Mental Diseases

There are five major conditions affecting the human mind. The first of these is mental retardation. Some persons are born without the mental capacity to cope with the world. This may be due to unfortunate accidents in heredity or congenital defects. It may also be due to illness of the mother affecting the unborn child.

There are about 10,500,000 such unfortunates in the United States. For them our only present answer is training and education within their limits. As for the future, our major hope is to cure mental deficiency by its prevention through research into its causes.

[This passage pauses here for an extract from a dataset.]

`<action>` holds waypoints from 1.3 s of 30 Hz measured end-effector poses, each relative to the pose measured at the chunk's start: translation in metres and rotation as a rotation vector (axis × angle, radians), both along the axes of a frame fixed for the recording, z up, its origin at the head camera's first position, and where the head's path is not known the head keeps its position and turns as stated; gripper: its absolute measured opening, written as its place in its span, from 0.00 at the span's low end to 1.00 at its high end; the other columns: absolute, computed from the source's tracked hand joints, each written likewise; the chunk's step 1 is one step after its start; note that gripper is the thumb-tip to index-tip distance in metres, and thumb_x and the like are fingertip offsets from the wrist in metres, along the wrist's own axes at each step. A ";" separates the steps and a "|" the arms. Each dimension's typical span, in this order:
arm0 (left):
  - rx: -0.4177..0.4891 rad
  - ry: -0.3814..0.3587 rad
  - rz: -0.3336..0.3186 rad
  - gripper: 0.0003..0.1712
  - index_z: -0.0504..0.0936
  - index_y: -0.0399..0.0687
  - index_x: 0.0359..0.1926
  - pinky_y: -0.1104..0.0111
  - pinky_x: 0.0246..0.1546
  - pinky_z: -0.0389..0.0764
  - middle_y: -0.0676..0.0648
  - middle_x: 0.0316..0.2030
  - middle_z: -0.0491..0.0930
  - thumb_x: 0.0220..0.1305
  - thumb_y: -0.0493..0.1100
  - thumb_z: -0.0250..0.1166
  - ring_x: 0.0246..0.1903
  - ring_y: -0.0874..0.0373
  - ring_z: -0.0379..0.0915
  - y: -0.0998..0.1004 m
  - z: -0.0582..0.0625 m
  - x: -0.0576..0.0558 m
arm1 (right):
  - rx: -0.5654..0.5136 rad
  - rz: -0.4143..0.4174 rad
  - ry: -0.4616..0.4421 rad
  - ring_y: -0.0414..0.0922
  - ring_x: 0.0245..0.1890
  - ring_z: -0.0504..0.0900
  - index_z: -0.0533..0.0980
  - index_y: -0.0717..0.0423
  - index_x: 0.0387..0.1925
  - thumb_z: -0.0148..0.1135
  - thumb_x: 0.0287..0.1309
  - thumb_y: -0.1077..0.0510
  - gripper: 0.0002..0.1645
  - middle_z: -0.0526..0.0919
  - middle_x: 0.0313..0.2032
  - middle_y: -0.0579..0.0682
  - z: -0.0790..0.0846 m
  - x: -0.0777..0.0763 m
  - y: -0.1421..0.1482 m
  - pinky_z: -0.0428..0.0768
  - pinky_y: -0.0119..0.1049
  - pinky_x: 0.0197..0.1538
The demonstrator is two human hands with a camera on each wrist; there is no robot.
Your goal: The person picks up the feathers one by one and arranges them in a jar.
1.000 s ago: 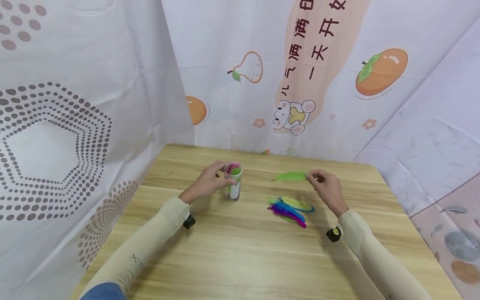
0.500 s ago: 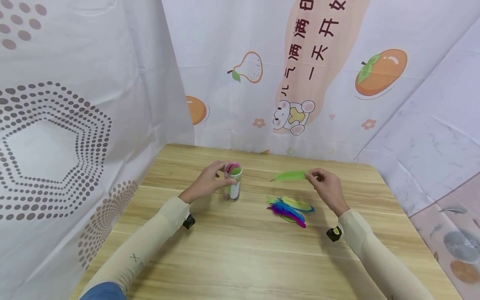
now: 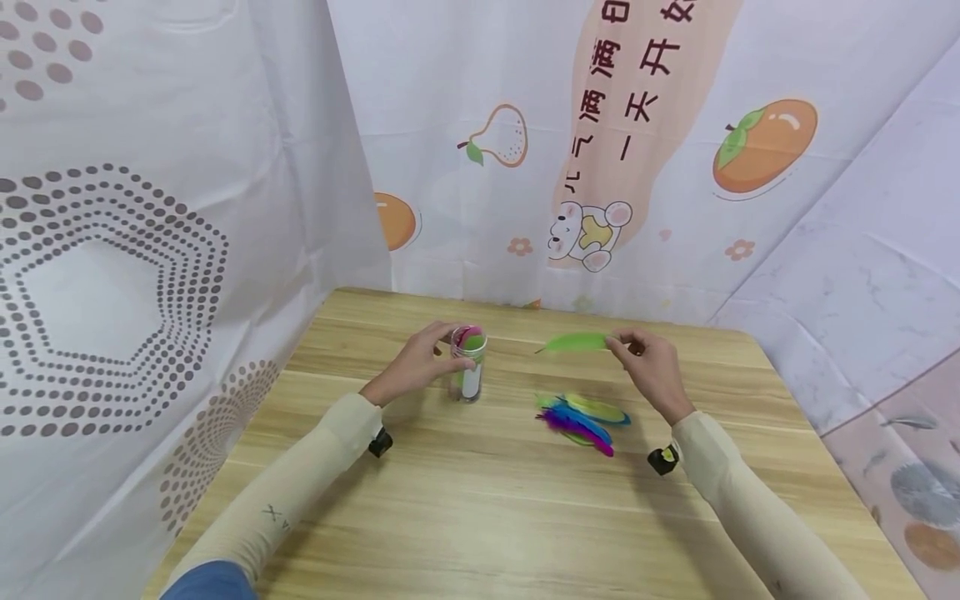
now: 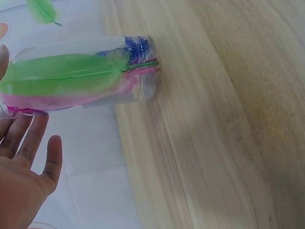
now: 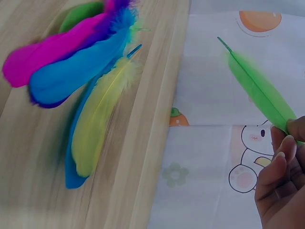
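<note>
My left hand point(image 3: 417, 361) holds a clear plastic jar point(image 3: 468, 385) near its top, thumb on the near side and fingers behind. Inside the jar, the left wrist view shows a green feather point(image 4: 66, 74), a pink feather point(image 4: 52, 101) and some dark blue. The jar stands upright on the table and its mouth is uncovered. My right hand point(image 3: 651, 367) pinches a light green feather point(image 3: 573, 342) by its broad tip, above the table. Its bare quill points left, toward the jar. In the right wrist view that green feather point(image 5: 259, 88) lies between thumb and fingertips.
A small pile of loose feathers point(image 3: 583, 421) lies on the wooden table point(image 3: 480, 508) between the hands, on the near side. It has a yellow feather point(image 5: 97, 124), a blue feather point(image 5: 76, 64) and a magenta feather point(image 5: 50, 52). A printed curtain point(image 3: 450, 225) hangs behind the table's far edge.
My right hand has shifted slightly left and up with the green feather, bringing the quill a little nearer the jar. The left hand and the jar stay in place.
</note>
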State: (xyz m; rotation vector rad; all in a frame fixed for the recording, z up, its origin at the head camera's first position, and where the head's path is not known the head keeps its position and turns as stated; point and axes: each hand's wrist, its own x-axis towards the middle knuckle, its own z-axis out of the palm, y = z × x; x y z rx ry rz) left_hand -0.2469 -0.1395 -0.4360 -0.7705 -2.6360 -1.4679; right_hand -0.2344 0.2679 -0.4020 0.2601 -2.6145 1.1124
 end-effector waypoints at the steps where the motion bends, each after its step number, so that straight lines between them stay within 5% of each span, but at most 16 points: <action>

A second category of mental illness, known medically as dementia, is the loss of mental and emotional capacity through physical changes in the brain. Such changes can occur after severe brain injury, with the destruction of the brain areas by accident, a cancer, or an infection. They occur most commonly, however, as a result of hardening of the arteries in the brain, or by its degeneration with age, usually called senile degeneration.

Such illness obviously becomes more common as medicine conquers more and more causes of death and a greater number of people live into old age. It can be said that all of us—if we survive long enough—will finally develop brain degeneration and thus end up mentally ill, in the sense that we shall have lost our former faculties to a greater or lesser degree.

The third kind of mental disease is that which most people think of when they picture the mentally ill. This is psychosis, or, to use the ordinary word, insanity. This type of illness may manifest itself by profound changes in mood so that the sufferer is deeply depressed and discouraged and thinks himself worthless, a disease commonly known as depression, and probably the foremost cause of self-destruction. It may show itself by an opposite change in mood, with abnormal cheerfulness, out of keeping with reality, usually accompanied by difficulty in maintaining a consecutive conversation and inability to follow through on plans, with consequent unproductiveness.

More usually, this form of major mental illness may show such symptoms as the holding of ideas which are contrary to fact (delusions), hearing voices which are not present or seeing things which are not present (hallucinations), or notions that someone is after the patient, persecuting him, spying on him, reading his mind (paranoid ideas). Such persons have lost touch with reality, live in a world of their own, do not see things as most people see them.

Here has been simply described the disease known as schizophrenia, or split personality, or, in an older term, dementia praecox. These are the unfortunates who constitute the major population of our mental state hospitals.